**Task item:** Could you set down the full listing, unchanged?

----- Given material -----

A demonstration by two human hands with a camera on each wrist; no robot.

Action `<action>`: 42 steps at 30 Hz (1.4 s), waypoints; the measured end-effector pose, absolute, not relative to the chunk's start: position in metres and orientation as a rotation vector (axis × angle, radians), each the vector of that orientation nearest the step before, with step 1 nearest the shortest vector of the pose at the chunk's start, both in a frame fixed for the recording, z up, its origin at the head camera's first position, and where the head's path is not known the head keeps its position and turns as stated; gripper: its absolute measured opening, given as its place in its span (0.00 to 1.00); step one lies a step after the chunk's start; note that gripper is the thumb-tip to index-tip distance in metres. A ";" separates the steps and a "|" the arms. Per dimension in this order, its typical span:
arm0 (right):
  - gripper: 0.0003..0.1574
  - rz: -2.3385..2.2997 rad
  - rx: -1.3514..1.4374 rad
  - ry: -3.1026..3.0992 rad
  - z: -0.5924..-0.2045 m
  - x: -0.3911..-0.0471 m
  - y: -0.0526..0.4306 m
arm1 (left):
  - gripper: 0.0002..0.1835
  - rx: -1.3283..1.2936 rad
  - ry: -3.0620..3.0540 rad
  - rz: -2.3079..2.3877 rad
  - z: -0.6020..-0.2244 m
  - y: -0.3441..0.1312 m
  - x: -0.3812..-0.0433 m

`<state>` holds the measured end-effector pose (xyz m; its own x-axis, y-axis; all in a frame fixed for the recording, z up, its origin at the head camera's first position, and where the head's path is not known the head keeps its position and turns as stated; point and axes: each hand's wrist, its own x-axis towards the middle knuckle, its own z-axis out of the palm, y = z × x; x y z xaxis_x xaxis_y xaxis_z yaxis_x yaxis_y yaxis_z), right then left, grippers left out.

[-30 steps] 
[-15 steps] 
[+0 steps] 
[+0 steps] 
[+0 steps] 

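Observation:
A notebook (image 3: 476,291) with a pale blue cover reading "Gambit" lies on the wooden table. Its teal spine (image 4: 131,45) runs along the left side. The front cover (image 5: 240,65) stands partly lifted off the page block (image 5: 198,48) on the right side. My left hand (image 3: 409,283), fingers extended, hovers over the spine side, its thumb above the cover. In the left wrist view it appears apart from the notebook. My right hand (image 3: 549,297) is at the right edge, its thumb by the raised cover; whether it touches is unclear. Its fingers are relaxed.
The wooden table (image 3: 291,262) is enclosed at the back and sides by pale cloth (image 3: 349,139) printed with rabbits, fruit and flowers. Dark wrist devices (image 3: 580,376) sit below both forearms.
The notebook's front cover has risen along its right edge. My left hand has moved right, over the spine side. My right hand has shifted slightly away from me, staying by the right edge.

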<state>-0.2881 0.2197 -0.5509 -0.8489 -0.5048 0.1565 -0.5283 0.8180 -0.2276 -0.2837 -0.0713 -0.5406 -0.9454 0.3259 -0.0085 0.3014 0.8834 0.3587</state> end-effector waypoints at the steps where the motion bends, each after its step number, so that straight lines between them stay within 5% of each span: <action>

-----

**Completed exercise:**
A demonstration by two human hands with a camera on each wrist; no robot.

Action `<action>`: 42 steps at 30 Hz (1.4 s), waypoints; the measured end-effector pose, absolute, not relative to the chunk's start: position in metres and orientation as a rotation vector (axis × angle, radians), each the vector of that orientation nearest the step before, with step 1 nearest the shortest vector of the pose at the chunk's start, both in a frame fixed for the recording, z up, its origin at the head camera's first position, and where the head's path is not known the head keeps its position and turns as stated; gripper: its absolute measured opening, given as its place in its span (0.00 to 1.00); step one lies a step after the chunk's start; note that gripper is the thumb-tip to index-tip distance in metres. A ";" separates the steps and a "|" the arms. Per dimension in this order, its typical span:
arm0 (right):
  - gripper: 0.0003..0.1574
  - rz: -2.3385..2.2997 rad
  - rx: -1.3514..1.4374 rad
  - ry: -3.1026..3.0992 rad
  - z: -0.5924..-0.2045 m
  - x: -0.3911..-0.0471 m
  - y: -0.0526..0.4306 m
arm1 (left):
  - gripper: 0.0002..0.1835
  - rx: -1.3283..1.2936 rad
  - ry: -3.0620..3.0540 rad
  - rz: -2.3079..2.3877 rad
  - z: -0.6020..-0.2244 m
  - y: -0.3441..0.1312 m
  - x: -0.3812..-0.0433 m

`<state>` holds the measured end-effector pose (xyz m; its own x-axis, y-axis; all in a frame fixed for the recording, z up, its origin at the head camera's first position, and where the head's path is not known the head keeps its position and turns as stated; point and axes: each hand's wrist, its own x-axis towards the middle knuckle, its own z-axis out of the palm, y = z × x; x y z xaxis_x xaxis_y xaxis_z yaxis_x yaxis_y yaxis_z), right then left, grippers left out.

[-30 steps] 
[-15 steps] 
[+0 steps] 
[+0 steps] 
[+0 steps] 

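Observation:
A notebook (image 3: 476,291) with a pale blue cover reading "Gambit" lies on the wooden table. Its teal spine (image 4: 131,45) runs along the left side. The front cover (image 5: 240,65) stands partly lifted off the page block (image 5: 198,48) on the right side. My left hand (image 3: 409,283), fingers extended, hovers over the spine side, its thumb above the cover. In the left wrist view it appears apart from the notebook. My right hand (image 3: 549,297) is at the right edge, its thumb by the raised cover; whether it touches is unclear. Its fingers are relaxed.
The wooden table (image 3: 291,262) is enclosed at the back and sides by pale cloth (image 3: 349,139) printed with rabbits, fruit and flowers. Dark wrist devices (image 3: 580,376) sit below both forearms.
The notebook's front cover has risen along its right edge. My left hand has moved right, over the spine side. My right hand has shifted slightly away from me, staying by the right edge.
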
<state>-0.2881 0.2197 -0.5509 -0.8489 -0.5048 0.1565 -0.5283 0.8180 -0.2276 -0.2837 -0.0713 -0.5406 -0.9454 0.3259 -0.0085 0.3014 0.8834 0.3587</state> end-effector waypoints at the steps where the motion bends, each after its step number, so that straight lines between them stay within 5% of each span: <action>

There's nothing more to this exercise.